Traceback (most recent call last):
File "<root>\data_modeling_postgresql_deu_01\etl.py", line <X>, in <module>
   main()
File "<root>\Data_Modeling_With_PostgreSQL\etl.py", line <X>, in main
   conn = psycopg2.connect(
File "<path>\Miniconda3\envs\data_engineer\lib\site-packages\psycopg2\__init__.py", line <x>, in connect
   conn = _connect(dsn, connection_factory=connection_factory, **kwasync)
psycopg2.OperationalError: FATAL:  password authentication failed for user "admin"

To solve this error just verify the database credentials and change them to accomplish to the current environment, the following snip code shows where to change the credentials inside the script etl.py, if the snip code no matches, just follows the parameters patterns user, passwrod, host, port and dbname to update the credentials.

 # Connect to 'sparkifydb' database
def main():
   conn = psycopg2.connect(
      user="admin",
      password="<password>",
      host="localhost",
      port="5432",
      dbname="sparkifydb"
   )
   cur = conn.cursor()



Expected Results

The following images shows the final tables content after executing the finished etl.py script, the images are extracted from the DBeaver Universal Database Manager v.7.2.5.202011152110

Artists Table

This table has 69 rows of artists data.





Songs Table

This table has 71 rows of songs data.





Users Table

This table has 96 rows of users data.





Time Table

This table has 6813 rows of records of time.





Songplays Table

This table has 6820 rows of records of songplays.

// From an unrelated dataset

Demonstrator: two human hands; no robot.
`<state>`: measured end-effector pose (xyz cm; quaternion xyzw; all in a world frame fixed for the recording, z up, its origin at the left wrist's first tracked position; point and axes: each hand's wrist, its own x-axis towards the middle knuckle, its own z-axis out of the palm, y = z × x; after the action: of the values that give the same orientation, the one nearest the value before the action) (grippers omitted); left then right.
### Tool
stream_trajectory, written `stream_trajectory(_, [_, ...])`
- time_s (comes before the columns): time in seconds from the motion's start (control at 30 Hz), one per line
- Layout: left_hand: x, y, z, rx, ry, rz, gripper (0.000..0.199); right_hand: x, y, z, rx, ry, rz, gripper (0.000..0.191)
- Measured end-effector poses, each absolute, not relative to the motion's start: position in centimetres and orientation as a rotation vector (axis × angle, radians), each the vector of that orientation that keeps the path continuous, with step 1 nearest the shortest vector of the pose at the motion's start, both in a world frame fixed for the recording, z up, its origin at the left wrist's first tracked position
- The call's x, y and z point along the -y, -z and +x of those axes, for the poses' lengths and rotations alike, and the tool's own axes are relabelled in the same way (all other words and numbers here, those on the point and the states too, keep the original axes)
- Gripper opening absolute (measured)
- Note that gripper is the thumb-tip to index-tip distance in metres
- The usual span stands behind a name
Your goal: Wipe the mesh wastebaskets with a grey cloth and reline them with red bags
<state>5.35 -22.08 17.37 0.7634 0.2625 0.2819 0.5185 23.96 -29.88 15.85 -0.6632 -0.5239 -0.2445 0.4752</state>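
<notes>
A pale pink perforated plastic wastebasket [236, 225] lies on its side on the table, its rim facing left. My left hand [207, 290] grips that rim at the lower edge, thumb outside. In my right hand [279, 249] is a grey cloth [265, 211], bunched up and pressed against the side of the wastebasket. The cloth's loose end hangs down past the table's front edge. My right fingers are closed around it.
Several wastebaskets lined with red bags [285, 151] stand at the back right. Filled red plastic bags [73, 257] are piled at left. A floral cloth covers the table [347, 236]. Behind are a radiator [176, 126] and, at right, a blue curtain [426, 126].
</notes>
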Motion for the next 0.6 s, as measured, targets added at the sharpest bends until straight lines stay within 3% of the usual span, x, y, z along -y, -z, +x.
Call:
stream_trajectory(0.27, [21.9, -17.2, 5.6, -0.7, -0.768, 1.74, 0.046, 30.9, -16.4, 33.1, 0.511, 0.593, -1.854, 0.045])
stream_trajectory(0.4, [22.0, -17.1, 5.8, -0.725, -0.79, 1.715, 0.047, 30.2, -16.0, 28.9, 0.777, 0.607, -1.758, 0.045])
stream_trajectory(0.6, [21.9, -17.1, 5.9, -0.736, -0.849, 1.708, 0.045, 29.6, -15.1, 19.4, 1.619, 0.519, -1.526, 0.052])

As a detail noted, the table has only one row with complete data, to see the content just execute the following SQL statement on DBeaver or inside the test.ipynb.

Use this command in DBeaver:

SELECT *
FROM songplay s
WHERE  s.song_id IS NOT NULL AND s.artist_id IS NOT NULL;

Use this command in the Jupyter Notebook test.ipynb:

%sql %sql SELECT * FROM songplay s WHERE  s.song_id IS NOT NULL AND s.artist_id IS NOT NULL;

A similar table as below will show.





Discussion

The current database schema is focused on how frequent the users use the platform and identify which songs and artist are frequently heard.

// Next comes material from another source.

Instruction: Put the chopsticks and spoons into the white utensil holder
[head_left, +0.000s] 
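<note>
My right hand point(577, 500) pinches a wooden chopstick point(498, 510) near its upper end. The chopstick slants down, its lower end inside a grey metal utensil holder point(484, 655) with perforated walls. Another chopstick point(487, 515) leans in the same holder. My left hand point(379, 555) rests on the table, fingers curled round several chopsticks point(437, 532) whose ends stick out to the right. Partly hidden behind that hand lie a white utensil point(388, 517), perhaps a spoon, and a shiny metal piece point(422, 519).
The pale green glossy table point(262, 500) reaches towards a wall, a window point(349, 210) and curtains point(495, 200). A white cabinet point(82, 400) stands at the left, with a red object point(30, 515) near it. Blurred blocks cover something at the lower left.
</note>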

Based on the sparkify database, it is possible to retrieve different metrics, some of them are:

  1. How many users pays for the platform use?
%SELECT u."level", COUNT(u."level")
FROM users u
GROUP BY u."level";
level count
free 74
paid 22

The intention is users paid for the use of the platform, and the metrics shows that less than 25% of users pay, comparing the number of paid licenses per month could indicates if a marketing campaign is working or not.

  1. What are the most frequent hours the users use the platform?
SELECT t."hour", COUNT(t."hour") AS frequency
FROM songplay sp
JOIN "time" t
ON sp.start_time = t.start_time
GROUP BY t."hour"
ORDER BY frequency DESC
LIMIT 5;

Query result:

hour frequency
16 542
18 498
17 494
15 477
14 432

This could help to decide at which hours put some marketing or promotions to free users.

About ETL pipeline

The ETL pipeline could have some issues, for example, as seeing in the image results, there a lot of missing artists and songs IDs, at this point it is required to speak with Sparkify's responsibles, because it is important to know how to assing those IDs, using an arbitrary ID? waiting until new songs data files appears?